2002年、過疎化に悩む人口わずか1,500人の村を活性化させるための「ピクニック」から始まったこのレースは、いまや出走枠500人に対して世界中から11,000人以上の応募が殺到する、世界で最もリスペクトされる42kmへと進化しました。

キリアン・ジョルネとゼガマの歴史は深く、彼が19歳でここを初めて走り、衝撃的な優勝を飾ったのが2007年のことでした。以来、彼はこの地で11回の優勝を誇り、2022年には3時間36分40秒という驚異的なコースレコードを樹立しています。

キリアン自身も「25周年の記念大会に戻らないという選択肢はなかった」と語っていますが、彼を迎え入れるバスクの人々の熱狂は、もはやスポーツの枠を超えた文化的な「祭典」の様相を呈しています。

ゼガマ・アイスコリ 2026 大会概要

  • 開催日: 2026年5月17日
  • コース: 距離42km、累積標高2,736m
  • 最大の特徴: 平均勾配30%を誇る象徴的な区間「サンクティ・スピリトゥ Sancti Spiritu」。数千人の観客がランナーの耳元で咆哮し、身体を押し上げるような熱気は「Zegama is Zegama」というキリアンの言葉に集約されます。
  • 伝統: 勝者には、伝統のベレー帽「チャペラ(txapela)」と、歴代優勝者の名が刻まれた儀式用の「斧」が贈られます。

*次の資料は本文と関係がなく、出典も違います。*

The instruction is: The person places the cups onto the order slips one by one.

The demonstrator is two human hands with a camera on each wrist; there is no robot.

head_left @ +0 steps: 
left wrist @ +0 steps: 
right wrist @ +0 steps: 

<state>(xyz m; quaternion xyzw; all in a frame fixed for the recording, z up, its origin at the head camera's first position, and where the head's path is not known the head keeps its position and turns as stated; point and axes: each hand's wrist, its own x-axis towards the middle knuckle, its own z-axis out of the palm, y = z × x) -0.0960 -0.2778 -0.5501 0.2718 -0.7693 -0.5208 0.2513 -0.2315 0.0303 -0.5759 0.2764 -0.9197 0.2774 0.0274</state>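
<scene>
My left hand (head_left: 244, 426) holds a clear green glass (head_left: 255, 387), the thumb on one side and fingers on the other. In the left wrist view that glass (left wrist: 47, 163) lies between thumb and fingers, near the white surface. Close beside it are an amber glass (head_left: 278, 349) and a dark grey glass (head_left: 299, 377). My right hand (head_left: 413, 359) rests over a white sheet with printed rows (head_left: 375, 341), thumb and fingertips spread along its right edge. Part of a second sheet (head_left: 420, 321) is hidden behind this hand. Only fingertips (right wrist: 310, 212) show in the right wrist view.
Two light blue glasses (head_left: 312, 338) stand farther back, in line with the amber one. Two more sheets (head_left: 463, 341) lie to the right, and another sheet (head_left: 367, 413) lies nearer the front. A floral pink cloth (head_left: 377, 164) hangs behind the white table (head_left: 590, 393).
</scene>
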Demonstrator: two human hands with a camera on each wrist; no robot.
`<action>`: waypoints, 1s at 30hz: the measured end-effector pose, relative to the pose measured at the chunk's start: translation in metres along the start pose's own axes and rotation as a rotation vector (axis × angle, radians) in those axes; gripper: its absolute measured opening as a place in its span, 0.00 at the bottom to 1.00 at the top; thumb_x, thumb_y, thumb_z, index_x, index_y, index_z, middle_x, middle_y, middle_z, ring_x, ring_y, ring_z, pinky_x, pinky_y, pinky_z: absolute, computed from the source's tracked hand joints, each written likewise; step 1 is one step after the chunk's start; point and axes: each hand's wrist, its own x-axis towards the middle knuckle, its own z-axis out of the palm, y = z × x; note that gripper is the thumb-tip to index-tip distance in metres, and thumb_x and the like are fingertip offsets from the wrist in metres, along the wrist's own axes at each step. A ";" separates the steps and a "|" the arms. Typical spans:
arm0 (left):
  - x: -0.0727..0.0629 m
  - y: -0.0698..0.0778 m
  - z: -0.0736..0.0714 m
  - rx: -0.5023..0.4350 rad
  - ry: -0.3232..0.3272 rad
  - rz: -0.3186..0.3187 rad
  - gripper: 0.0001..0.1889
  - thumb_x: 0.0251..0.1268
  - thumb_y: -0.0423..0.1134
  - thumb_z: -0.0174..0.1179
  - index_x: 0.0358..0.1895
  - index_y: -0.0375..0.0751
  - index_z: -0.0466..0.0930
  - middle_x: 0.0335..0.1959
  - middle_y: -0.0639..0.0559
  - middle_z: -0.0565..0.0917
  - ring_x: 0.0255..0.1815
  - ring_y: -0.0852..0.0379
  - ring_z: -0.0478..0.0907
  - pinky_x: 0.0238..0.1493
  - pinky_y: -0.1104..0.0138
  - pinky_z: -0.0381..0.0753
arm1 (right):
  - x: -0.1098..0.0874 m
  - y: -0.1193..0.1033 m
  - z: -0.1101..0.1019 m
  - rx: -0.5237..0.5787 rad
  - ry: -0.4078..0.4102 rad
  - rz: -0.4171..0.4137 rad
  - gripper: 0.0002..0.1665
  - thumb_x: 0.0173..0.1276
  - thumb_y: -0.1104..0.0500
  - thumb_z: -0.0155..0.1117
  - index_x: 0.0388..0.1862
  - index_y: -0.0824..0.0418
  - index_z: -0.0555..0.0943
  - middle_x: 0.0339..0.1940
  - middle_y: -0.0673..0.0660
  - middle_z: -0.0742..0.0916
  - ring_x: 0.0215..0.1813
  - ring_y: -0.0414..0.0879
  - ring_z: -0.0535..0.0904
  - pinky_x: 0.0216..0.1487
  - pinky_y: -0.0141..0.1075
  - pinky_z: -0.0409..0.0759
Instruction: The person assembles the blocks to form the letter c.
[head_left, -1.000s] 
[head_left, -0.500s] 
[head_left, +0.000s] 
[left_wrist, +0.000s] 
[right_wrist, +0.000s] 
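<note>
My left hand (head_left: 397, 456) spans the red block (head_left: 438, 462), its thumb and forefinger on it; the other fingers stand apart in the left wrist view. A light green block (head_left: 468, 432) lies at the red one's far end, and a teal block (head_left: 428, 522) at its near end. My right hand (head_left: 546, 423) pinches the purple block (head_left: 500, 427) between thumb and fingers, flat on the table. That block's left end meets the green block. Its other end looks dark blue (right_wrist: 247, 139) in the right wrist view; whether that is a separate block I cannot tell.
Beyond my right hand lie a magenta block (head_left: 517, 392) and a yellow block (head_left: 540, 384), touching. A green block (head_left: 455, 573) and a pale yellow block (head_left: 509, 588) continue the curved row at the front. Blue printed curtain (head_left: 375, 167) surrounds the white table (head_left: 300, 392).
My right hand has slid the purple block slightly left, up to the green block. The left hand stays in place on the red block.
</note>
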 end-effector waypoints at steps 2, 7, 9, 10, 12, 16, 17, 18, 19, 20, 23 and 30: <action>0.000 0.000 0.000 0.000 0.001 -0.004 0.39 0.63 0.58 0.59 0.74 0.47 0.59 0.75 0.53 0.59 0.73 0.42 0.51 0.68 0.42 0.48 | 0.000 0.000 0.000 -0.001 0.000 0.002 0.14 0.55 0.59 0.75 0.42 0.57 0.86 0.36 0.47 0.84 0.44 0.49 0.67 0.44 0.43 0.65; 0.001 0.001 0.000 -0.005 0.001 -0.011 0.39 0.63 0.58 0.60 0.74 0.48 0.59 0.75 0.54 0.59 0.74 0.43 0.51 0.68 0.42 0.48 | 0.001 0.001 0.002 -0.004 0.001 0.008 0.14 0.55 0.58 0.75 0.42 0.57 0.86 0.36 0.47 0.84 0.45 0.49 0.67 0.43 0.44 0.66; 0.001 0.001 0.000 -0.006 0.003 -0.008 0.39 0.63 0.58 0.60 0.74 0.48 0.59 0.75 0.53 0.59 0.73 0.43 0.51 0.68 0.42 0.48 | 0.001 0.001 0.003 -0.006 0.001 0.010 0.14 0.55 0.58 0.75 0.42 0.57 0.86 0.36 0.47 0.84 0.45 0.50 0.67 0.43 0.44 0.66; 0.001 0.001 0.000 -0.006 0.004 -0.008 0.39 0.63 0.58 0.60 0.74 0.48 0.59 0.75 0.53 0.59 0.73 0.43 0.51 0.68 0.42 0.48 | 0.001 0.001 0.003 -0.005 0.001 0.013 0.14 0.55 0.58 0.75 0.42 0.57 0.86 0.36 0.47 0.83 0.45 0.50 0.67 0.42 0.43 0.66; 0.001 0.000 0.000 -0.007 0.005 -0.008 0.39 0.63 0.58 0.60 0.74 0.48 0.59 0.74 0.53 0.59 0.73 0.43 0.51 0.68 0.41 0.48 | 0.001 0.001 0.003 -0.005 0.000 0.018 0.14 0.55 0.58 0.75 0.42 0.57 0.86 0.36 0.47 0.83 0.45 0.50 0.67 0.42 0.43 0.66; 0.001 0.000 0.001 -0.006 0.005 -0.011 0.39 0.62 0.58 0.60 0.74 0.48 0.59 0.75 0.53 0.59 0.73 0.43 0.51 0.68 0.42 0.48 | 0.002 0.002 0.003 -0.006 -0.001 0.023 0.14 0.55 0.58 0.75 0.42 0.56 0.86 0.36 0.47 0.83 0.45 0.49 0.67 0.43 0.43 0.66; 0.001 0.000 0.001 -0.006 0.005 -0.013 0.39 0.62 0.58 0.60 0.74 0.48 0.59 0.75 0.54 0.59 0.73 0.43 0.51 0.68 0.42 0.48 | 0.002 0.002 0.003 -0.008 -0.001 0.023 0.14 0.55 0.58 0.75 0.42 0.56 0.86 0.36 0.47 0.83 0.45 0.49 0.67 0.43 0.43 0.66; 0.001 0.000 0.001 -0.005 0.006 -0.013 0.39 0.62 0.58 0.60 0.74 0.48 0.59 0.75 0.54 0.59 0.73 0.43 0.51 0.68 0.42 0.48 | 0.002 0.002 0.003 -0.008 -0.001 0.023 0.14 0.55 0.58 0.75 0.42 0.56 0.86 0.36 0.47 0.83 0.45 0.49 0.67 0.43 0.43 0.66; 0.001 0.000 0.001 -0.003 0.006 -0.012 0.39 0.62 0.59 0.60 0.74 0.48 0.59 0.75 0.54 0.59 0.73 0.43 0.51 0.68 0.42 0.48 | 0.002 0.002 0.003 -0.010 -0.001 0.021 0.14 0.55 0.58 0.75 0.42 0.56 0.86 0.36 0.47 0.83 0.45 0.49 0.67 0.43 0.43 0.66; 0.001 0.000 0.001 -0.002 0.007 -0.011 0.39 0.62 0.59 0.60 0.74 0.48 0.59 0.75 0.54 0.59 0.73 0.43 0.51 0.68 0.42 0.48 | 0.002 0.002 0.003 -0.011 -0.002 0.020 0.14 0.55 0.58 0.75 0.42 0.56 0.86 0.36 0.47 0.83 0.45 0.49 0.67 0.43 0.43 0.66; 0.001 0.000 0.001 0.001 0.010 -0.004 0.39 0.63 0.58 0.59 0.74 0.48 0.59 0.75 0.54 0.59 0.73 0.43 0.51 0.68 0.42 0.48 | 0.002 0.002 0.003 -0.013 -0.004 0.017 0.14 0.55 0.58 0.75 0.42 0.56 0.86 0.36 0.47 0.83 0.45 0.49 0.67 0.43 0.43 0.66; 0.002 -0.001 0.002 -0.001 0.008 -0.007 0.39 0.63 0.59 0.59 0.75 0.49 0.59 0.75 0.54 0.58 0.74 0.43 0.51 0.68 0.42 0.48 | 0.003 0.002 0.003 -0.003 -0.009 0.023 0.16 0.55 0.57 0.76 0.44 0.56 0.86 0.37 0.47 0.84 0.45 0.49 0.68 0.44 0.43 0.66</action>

2026年 GTWS「ベスト4」制への激変とサバイバルの行方

今年のゼガマは、単なる25周年の祝祭ではありません。ゴールデントレイル・ワールドシリーズ(GTWS)が開幕戦として導入する「新フォーマット」により、競技としての性質が戦略的に激変します。

注目すべき変更点は以下の通りです。

  1. ランキング算出の変更(ベスト4制):これまでの「ベスト3」から「成績の良い4戦」の合計ポイントへとカウント数が増えました。これにより、1戦の爆発力だけでなく、シーズンを通した一貫性とタフな戦略がこれまで以上に求められるようになります。
  2. セグメント・ポイントの導入:コース内の「登り」「下り」「スプリント」の特定区間でのタイム順位に応じて、ボーナスポイントが付与されます。これは、総合優勝争いとは別の次元での駆け引きを激化させるでしょう。

DogsorCaravanb Analyst Note:商業化の波と「Zegama is Zegama」のアイデンティティのバランス

ここからは私個人の視点ですが、2026年のゼガマはトレイルランニングというスポーツの「精神性と商業性のバランス」を問う重要な試金石になると考えています。

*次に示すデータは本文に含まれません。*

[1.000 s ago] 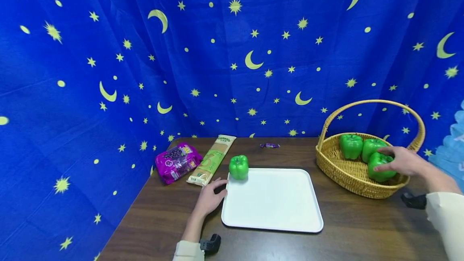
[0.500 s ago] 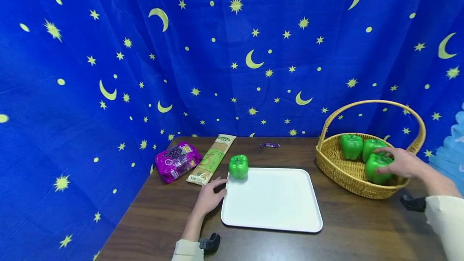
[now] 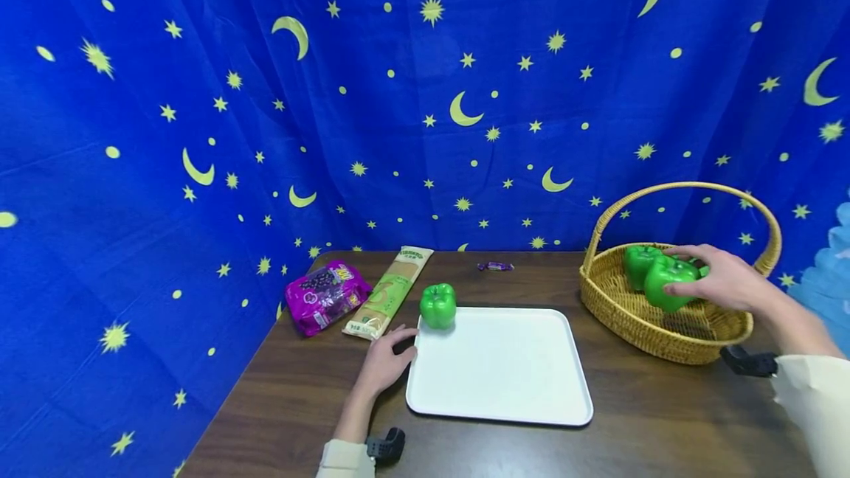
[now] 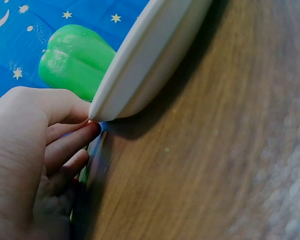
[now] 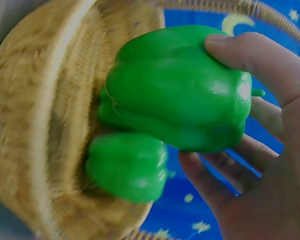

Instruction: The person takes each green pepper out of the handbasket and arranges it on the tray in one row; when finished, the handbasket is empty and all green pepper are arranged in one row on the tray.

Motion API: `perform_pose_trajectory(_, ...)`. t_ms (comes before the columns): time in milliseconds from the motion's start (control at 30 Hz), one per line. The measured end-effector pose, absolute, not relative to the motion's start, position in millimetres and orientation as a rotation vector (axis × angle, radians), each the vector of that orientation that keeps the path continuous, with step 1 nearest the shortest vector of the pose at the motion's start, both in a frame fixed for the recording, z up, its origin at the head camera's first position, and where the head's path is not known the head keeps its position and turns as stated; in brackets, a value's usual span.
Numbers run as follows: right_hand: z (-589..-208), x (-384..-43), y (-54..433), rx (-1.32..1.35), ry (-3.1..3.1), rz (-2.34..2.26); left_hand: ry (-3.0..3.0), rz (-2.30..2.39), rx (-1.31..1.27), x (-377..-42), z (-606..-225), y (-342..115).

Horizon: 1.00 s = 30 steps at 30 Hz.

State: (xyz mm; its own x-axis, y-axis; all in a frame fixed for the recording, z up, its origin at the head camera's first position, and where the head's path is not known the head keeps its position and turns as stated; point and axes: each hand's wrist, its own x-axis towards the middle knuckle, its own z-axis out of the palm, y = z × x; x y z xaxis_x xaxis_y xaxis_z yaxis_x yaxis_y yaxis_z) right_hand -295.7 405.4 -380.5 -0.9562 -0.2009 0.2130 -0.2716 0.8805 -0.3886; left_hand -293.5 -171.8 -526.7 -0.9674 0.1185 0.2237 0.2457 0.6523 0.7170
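Blue curtain [image 3: 398,116] behind; right hand [image 3: 727,279] now holds green pepper [image 3: 665,285] higher.

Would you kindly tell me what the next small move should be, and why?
I'd probably raise the held pepper slightly and ease it left over the rim of the basket, toward the tray. The right hand grips it above the basket, the left hand touches the tray's left edge, and another pepper sits at the tray's far left corner.

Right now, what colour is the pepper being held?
Glossy green; the held pepper shows best in the right wrist view.
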Motion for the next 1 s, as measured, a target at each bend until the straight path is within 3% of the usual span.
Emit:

GTWSはライブ配信や新ルールの導入によって、このスポーツを世界的なエンターテインメントへと押し上げようとしています。その一方で、ゼガマが25年間守り続けてきたのは、バスクの人々の泥臭いまでの情熱と、土地の文化への深いリスペクトです。

絶対王者キリアン・ジョルネが、プロとしての意欲を掻き立てるであろうイベントが各地に生まれている中で、あえてこの42kmの開幕戦にこだわり、自らの魂を燃焼させようとする姿は、多くのランナーに「私たちがなぜ走るのか」という原点を思い出させてくれるでしょう。

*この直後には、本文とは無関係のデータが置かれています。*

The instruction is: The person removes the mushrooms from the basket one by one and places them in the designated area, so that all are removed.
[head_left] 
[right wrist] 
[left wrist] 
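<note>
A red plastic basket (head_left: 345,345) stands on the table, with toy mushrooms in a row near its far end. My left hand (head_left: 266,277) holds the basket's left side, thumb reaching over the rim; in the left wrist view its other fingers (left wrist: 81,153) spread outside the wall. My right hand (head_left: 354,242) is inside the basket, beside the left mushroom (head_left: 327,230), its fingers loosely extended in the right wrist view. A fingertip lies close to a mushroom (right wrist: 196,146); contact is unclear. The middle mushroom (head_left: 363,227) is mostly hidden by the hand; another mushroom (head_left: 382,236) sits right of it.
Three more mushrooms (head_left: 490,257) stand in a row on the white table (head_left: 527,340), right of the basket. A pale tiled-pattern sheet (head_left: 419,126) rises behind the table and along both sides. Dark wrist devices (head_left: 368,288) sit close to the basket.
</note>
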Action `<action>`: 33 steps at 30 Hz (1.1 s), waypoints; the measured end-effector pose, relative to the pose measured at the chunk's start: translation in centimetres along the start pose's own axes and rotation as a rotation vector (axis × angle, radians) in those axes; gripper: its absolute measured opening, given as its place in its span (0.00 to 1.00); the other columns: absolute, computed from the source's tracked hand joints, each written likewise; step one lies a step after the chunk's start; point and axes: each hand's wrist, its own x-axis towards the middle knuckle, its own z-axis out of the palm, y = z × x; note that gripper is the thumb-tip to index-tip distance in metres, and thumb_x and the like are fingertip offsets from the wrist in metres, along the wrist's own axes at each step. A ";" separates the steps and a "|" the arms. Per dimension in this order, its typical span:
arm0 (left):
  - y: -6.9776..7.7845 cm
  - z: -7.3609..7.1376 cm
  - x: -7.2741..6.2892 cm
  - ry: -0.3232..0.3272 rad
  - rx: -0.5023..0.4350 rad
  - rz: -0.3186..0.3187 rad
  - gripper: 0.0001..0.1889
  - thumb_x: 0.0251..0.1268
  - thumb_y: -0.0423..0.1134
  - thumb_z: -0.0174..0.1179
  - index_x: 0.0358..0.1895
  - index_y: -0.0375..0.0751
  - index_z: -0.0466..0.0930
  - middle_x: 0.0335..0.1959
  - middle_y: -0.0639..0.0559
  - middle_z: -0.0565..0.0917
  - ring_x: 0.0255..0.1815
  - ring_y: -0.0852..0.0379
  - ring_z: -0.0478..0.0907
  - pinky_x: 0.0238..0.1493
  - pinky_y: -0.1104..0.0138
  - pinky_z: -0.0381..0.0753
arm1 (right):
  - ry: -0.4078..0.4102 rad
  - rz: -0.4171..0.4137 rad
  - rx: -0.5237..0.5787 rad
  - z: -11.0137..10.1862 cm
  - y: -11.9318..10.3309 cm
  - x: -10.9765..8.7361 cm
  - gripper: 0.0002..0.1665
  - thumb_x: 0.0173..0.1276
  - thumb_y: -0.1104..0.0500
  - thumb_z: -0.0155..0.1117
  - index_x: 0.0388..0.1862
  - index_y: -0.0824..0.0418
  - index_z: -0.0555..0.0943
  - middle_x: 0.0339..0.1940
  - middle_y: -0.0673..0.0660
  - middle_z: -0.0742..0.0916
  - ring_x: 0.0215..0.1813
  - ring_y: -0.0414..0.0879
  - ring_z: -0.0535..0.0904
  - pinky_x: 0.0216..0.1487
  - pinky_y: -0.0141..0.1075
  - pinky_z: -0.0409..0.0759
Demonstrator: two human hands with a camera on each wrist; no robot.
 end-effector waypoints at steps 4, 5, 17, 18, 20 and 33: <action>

また、今年のGTWSは新ルールに加えて、シリーズ後半に日中韓それぞれでの3連戦でフィナーレを迎えます。このことが日本人を含むアジアの選手たちにどんな刺激を与えるのか。その先駆けとなるゼガマの熱狂をどう体験して、それが9月の日本開催の「妙高(Myoko Trail)」、そして韓国でのグランドフィナーレへとどう繋がっていくのか。2026年は、世界と日本の距離がこれまでで最も近くなるシーズンになることは間違いありません。

DogsorCaravanでは引き続きゼガマ、そして今年のGTWSをお伝えしていきます。